The visit was kept so secret that it is thought even the Iraqi prime minister was not told beforehand.

As one of the main advocates of the Iraq war, Mr Cheney has come under constant criticism by opponents.

No quitting

The trip - Mr Cheney's first since 1991 when he was defence minister in George Bush senior's administration - came on the same day that President George W Bush was to give a prime-time address on Iraq.

The vice-president flew around the Baghdad area in a pack of eight fast-moving Blackhawk helicopters with guns mounted on the sides, the Associated Press news agency reports.

The only way to lose this fight is to quit and that is not an option
Dick Cheney

He had talks with Prime Minister Ibrahim Jaafari and Iraq's president before meeting US commanders.

Mr Cheney said the Iraqi participation in the elections was "remarkable".

"And that's exactly what needs to happen as you build a political structure in a self-governing Iraq that can unify the various segments of the population and ultimately take over responsibility for their own security," he told them.

"You've heard some prominent voices advocating a sudden withdrawal of our forces from Iraq," Mr Cheney told the servicemen, alluding to the Bush administration's critics.

"Some have suggested that the war is not winnable and a few seem almost eager to conclude the struggle is already over. But they are wrong. The only way to lose this fight is to quit and that is not an option."

Under attack

More than 2,100 US troops have been killed in Iraq since the end of the US-led invasion of April 2003, alongside more than 30,000 Iraqis.

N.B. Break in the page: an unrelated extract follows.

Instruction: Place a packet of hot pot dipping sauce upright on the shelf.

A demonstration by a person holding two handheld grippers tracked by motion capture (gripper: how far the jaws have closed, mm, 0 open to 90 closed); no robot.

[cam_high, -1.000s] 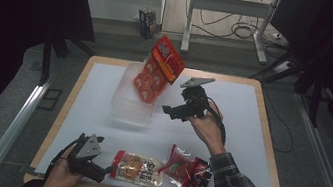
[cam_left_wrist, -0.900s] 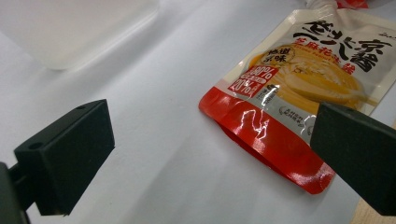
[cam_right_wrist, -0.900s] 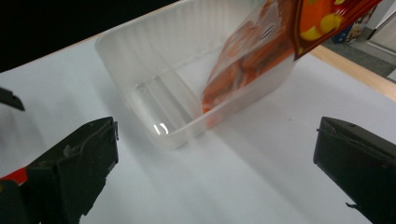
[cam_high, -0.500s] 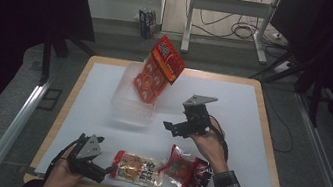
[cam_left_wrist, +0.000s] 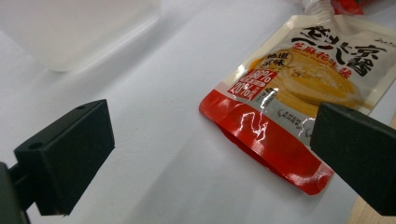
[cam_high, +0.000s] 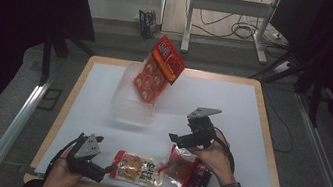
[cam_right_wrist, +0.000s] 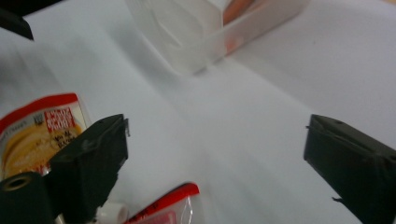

Last month, Democrat Congressman John Murtha caused a stir with his call for a pullout of US forces in Iraq - coming in the middle of a war of words over the issue.

Voter in Baghdad
Voting was deemed to have met standards

Mr Cheney responded by saying: "The suggestion that's been made by some US senators that the president of the United States or any member of this administration purposely misled the American people on pre-war intelligence is one of the most dishonest and reprehensible charges ever aired in this city.

"The president and I cannot prevent certain politicians from losing their memory, or their backbone - but we're not going to sit by and let them rewrite history.

Most recently the US vice-president has been accused of sanctioning the abuse of prisoners by US troops.

Mr Cheney left the US on Saturday for a five-day tour that includes Afghanistan, Pakistan, Egypt and Saudi Arabia.